Thursday, September 06, 2012
Airglades Airport Hendry's Biggest Boondoggle?
LABELLE, FL. -- The Hendry County commissioners last week voted 4-0 to go ahead with spending more money for legal work on the possibility of turning over the Airglades Airport in central Hendry county to the private interests of U.S. Sugar, Joe Hilliard, and a principal of a new company originally formed to buy the airport property, Florida Cargo Fresh, Inc.
As reported here two years ago Florida Cargo Fresh originally sought to buy or lease the airport and has a dubious success history among it's officers.
Florida Cargo Fresh Inc. was named as the "secret" company a handful of county officials and the Hendry Economic Development Office had been talking with, negotiating the sale of the multi-million dollar assets of one of Hendry county's two public airports.
Florida Cargo Fresh, the reported buyer of Airglades Airport back in 2010, had no track record having just been incorporated December 31, 2009 with amended articles of incorporation on February 8, 2010 and again on April 13, 2010 listing an address at 936 West Heron Circle, Winter Haven, Florida.
The company's Winter Haven "corporate office" is the house, complete with backyard swimming pool, of President Fred Ford's wife. Frederick C. Ford is a man with numerous apparent recent and past business failures.
The company's vice president/treasurer was Charles W. Harrison, Jr. of Miami, and he now is a manager with the newly formed company and purported airport buyer "Airglades International Airport, LLC" along with other Miami residents at the same address, David M. Sandri, David Sutton, and Bruce J. Jacobson. Joining them in the venture is Joe M. Hilliard II, and Mary Elizabeth Hilliard-Carroll of Clewiston. Airglades International's corporate offices are at 111 Ponce DeLeon Avenue, the headquarters of U.S. Sugar.
U.S. Sugar owns the land surrounding the airport and operates numerous aircraft out of hangars at Airglades, and buying lots of fuel from Hendry county to operate the airplanes.
Any sale or leasing of Airglades Airport is subject to approval by the Federal Aviation Administration after public comment.
The Aircraft Owner And Pilot Association (AOPA) says the federal program has not approved any airports for privatization since the program's beginning in 1997, and any approvals would go through many lengthy steps before actualization.

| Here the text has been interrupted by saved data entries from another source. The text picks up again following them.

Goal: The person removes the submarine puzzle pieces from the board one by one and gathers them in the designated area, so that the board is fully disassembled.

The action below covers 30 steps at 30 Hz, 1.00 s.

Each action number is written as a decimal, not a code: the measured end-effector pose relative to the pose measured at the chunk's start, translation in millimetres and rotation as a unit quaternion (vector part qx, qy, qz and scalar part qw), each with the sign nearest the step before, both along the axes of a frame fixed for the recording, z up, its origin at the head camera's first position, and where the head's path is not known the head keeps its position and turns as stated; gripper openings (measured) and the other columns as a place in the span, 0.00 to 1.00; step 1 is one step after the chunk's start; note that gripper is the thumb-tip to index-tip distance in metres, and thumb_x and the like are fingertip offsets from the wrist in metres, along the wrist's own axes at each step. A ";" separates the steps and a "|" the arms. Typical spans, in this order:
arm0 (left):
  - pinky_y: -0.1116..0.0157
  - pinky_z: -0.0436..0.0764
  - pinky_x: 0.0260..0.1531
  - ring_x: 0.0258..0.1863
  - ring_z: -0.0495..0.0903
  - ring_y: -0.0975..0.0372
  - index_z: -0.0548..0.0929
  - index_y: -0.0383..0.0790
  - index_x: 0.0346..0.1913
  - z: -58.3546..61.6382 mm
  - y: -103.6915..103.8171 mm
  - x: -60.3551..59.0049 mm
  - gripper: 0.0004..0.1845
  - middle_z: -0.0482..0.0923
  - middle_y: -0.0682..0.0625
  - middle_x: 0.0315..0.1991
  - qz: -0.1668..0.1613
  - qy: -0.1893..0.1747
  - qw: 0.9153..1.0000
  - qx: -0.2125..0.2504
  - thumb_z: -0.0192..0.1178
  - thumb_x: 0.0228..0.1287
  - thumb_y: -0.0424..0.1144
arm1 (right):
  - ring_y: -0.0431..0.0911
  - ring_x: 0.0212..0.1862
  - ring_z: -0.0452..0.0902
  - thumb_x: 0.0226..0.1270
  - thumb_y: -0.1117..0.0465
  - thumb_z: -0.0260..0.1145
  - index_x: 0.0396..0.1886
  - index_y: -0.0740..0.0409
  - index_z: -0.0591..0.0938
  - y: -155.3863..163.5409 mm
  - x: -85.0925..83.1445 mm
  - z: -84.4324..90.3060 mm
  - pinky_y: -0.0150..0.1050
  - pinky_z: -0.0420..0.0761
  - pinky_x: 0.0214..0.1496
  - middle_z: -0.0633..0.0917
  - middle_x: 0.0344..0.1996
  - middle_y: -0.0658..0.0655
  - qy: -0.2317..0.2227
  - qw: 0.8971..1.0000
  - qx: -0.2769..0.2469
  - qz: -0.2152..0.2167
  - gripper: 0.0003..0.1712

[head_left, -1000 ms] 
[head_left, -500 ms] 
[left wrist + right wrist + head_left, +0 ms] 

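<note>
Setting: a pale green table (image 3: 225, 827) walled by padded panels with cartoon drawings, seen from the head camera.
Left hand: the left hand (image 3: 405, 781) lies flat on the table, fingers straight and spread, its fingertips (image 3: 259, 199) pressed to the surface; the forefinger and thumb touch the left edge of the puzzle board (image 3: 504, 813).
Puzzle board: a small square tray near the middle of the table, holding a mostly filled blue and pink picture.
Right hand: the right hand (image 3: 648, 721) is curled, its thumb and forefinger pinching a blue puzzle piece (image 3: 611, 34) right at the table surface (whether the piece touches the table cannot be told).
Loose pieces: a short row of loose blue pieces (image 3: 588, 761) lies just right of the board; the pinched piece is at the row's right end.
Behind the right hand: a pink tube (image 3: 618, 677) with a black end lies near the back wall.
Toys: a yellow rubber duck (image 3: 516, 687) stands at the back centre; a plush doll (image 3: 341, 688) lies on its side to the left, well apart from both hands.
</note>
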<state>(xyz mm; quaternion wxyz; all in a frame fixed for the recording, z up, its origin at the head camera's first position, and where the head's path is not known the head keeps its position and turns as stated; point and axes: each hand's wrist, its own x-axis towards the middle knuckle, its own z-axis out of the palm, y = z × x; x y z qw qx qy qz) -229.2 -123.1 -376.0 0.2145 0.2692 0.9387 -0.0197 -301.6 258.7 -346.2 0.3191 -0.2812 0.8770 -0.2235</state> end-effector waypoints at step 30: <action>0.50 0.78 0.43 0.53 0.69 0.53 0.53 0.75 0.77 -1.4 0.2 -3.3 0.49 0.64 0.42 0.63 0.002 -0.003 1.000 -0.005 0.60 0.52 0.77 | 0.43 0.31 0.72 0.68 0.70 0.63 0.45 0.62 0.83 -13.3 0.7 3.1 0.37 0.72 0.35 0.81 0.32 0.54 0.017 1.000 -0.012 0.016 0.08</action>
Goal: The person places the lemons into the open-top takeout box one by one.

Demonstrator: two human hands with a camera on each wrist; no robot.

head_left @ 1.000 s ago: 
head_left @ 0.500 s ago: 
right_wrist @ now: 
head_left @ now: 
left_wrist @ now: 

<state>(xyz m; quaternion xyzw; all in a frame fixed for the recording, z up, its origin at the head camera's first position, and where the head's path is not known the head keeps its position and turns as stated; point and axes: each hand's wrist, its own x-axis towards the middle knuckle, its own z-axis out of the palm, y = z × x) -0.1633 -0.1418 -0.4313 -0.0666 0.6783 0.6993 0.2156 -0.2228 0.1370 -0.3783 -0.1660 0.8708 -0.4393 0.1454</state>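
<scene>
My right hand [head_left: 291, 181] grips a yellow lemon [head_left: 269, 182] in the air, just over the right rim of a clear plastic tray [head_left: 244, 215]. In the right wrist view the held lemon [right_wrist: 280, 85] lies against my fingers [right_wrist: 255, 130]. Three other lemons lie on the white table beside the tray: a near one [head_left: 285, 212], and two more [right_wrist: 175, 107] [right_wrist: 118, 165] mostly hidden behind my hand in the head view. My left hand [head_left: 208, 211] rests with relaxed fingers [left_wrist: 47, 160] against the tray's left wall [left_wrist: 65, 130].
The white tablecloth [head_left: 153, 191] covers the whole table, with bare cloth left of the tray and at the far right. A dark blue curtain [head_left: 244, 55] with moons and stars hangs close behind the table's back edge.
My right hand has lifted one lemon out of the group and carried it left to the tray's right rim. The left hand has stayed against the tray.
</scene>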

Hendry county and it's quasi-governmental Economic Development Office continues to work towards selling or leasing the largest of Hendry county's two airports, originally attempting a deal with the once secret fledgling businessman's Florida Cargo Fresh, Inc., the company having little experience operating an airport.
The Hendry Commission in 2010 authorized spending $100,000 to attorney Peter Kirsch at an hourly rate of $400. In 2010 through August, Kirsch had received $55,693.11.towards the application.
$12,500 came from the Economic Development Council, Inc. (which is funded by Hendry County), and the county attorney's office used $25,000 of its funds. $62,500 is came from the Airglades Airport (owned by the county) account for attorney Kirsch to process the paperwork involved.
Although the FAA must approve any transfer of a public airport to a private entity, and has indicated that is highly unlikely to do so, the county continues to argue for funds for water and wastewater appropriations and grants, citing this "potential" project.
Boondoggle Here In Hendry County?
The term "boondoggle" is used to refer to protracted government or corporate projects involving large numbers of people and usually heavy expenditure, where at some point, the key operators, having realized that the project will never work, are still reluctant to bring this to the attention of their superiors. Generally there is an aspect of "going through the motions" – for example, continuing research and development – as long as funds are available to keep paying the researchers' and executives' salaries.
The situation can be allowed to continue for what seems like unreasonably long periods, as senior management are often reluctant to admit that they allowed a failed project to go on for so long. In many cases, the actual device itself may eventually work, but not well enough to ever recoup its development costs.